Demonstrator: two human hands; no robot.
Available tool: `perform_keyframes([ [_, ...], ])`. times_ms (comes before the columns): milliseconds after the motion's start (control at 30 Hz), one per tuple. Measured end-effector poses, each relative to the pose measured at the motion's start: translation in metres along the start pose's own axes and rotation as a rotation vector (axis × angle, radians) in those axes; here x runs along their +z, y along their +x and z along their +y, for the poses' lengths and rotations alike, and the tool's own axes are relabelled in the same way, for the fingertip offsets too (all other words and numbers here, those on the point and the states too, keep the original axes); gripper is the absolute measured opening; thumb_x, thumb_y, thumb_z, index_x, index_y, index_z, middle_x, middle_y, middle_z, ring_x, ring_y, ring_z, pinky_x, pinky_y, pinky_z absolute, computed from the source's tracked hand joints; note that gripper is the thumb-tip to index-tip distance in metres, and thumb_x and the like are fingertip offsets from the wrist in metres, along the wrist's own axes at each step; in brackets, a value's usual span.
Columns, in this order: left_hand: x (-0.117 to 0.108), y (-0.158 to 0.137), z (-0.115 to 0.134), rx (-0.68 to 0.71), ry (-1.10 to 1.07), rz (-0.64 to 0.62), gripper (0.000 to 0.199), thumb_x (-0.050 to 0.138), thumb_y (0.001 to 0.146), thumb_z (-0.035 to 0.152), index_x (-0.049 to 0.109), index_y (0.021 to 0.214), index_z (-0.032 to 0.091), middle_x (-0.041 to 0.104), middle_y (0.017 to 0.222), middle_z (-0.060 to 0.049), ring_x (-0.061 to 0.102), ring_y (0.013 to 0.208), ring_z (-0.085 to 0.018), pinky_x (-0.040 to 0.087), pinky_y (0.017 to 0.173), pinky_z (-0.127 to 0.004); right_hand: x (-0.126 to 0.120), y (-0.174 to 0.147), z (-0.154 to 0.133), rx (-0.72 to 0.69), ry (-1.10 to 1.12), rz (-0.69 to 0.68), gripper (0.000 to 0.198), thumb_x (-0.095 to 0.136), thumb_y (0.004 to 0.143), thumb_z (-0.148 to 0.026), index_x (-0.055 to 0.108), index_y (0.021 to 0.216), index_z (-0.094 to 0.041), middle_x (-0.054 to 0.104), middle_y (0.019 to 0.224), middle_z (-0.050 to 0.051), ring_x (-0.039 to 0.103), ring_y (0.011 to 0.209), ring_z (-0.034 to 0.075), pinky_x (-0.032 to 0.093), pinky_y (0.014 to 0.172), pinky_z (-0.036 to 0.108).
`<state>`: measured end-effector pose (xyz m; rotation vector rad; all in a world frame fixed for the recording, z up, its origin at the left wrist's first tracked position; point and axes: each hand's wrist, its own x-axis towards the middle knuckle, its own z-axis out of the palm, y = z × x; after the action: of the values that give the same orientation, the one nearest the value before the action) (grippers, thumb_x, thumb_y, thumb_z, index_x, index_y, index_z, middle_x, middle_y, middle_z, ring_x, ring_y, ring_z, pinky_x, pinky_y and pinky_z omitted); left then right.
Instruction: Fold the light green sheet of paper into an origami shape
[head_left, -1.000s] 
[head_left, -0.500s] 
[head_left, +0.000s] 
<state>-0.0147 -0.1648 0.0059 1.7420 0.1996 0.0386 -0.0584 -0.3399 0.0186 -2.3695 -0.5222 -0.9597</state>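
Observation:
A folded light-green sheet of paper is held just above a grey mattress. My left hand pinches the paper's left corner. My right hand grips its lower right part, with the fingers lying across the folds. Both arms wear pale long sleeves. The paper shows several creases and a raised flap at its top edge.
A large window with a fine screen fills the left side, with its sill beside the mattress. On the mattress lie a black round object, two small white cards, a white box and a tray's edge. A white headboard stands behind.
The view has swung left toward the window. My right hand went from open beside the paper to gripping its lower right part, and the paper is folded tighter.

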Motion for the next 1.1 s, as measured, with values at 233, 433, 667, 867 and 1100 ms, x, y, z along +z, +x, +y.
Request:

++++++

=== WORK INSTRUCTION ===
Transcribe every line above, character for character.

=== WRITTEN REPLY ===
Demonstrator: two human hands; no robot.
Available tool: `perform_keyframes([ [_, ...], ])`. times_ms (comes before the columns): milliseconds after the motion's start (control at 30 Hz), one per tuple. Measured end-effector poses, each relative to the pose measured at the motion's start: translation in metres along the start pose's own axes and rotation as a rotation vector (axis × angle, radians) in those axes; here x runs along their +z, y along their +x and z along their +y, for the poses' lengths and rotations alike, and the tool's own axes are relabelled in the same way, for the fingertip offsets too (all other words and numbers here, those on the point and the states too, keep the original axes); gripper is the absolute measured opening; thumb_x, thumb_y, thumb_z, index_x, index_y, index_z, middle_x, middle_y, middle_z, ring_x, ring_y, ring_z, pinky_x, pinky_y, pinky_z absolute, computed from the source's tracked hand joints; note that gripper is the thumb-tip to index-tip distance in metres, and thumb_x and the like are fingertip offsets from the wrist in metres, along the wrist's own axes at each step; in brackets, a value's usual span.
Columns, in this order: left_hand: x (-0.117 to 0.108), y (-0.158 to 0.137), z (-0.115 to 0.134), rx (-0.68 to 0.71), ry (-1.10 to 1.07), rz (-0.64 to 0.62), gripper (0.000 to 0.199), thumb_x (-0.050 to 0.138), thumb_y (0.001 to 0.146), thumb_z (-0.035 to 0.152), index_x (-0.049 to 0.109), index_y (0.021 to 0.214), index_z (-0.032 to 0.091), middle_x (-0.041 to 0.104), middle_y (0.017 to 0.222), middle_z (-0.060 to 0.049), ring_x (-0.061 to 0.102), ring_y (0.013 to 0.208), ring_z (-0.085 to 0.018), pinky_x (-0.040 to 0.087), pinky_y (0.017 to 0.173), pinky_z (-0.127 to 0.004); right_hand: x (-0.126 to 0.120), y (-0.174 to 0.147), z (-0.154 to 0.133), rx (-0.72 to 0.69), ry (-1.10 to 1.12), rz (-0.69 to 0.68), gripper (0.000 to 0.198), thumb_x (-0.095 to 0.136), thumb_y (0.004 to 0.143), thumb_z (-0.148 to 0.026), index_x (-0.055 to 0.108), index_y (0.021 to 0.216), index_z (-0.094 to 0.041), middle_x (-0.054 to 0.104), middle_y (0.019 to 0.224), middle_z (-0.050 to 0.051), ring_x (-0.039 to 0.103), ring_y (0.011 to 0.209), ring_z (-0.034 to 0.075), pinky_x (-0.032 to 0.093), pinky_y (0.014 to 0.172), pinky_z (-0.036 to 0.108).
`<state>`: measured end-effector pose (xyz m; rotation vector rad; all in a world frame fixed for the recording, z up, its origin at the left wrist's first tracked position; point and axes: each hand's wrist, its own x-axis towards the middle knuckle, its own z-axis out of the palm, y = z × x; after the action: of the values that give the same orientation, the one nearest the value before the action) (grippers, thumb_x, thumb_y, thumb_z, index_x, index_y, index_z, middle_x, middle_y, middle_z, ring_x, ring_y, ring_z, pinky_x, pinky_y and pinky_z omitted); left then right.
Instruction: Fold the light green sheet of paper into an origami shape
[head_left, -1.000s] 
[head_left, -0.500s] 
[head_left, +0.000s] 
<state>-0.0147 -0.1648 0.0059 1.7420 0.1996 0.0386 -0.0584 -0.3399 0.0186 -2.3695 -0.5222 -0.9597</state>
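Observation:
A folded light-green sheet of paper is held just above a grey mattress. My left hand pinches the paper's left corner. My right hand grips its lower right part, with the fingers lying across the folds. Both arms wear pale long sleeves. The paper shows several creases and a raised flap at its top edge.
A large window with a fine screen fills the left side, with its sill beside the mattress. On the mattress lie a black round object, two small white cards, a white box and a tray's edge. A white headboard stands behind.
The view has swung left toward the window. My right hand went from open beside the paper to gripping its lower right part, and the paper is folded tighter.
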
Motion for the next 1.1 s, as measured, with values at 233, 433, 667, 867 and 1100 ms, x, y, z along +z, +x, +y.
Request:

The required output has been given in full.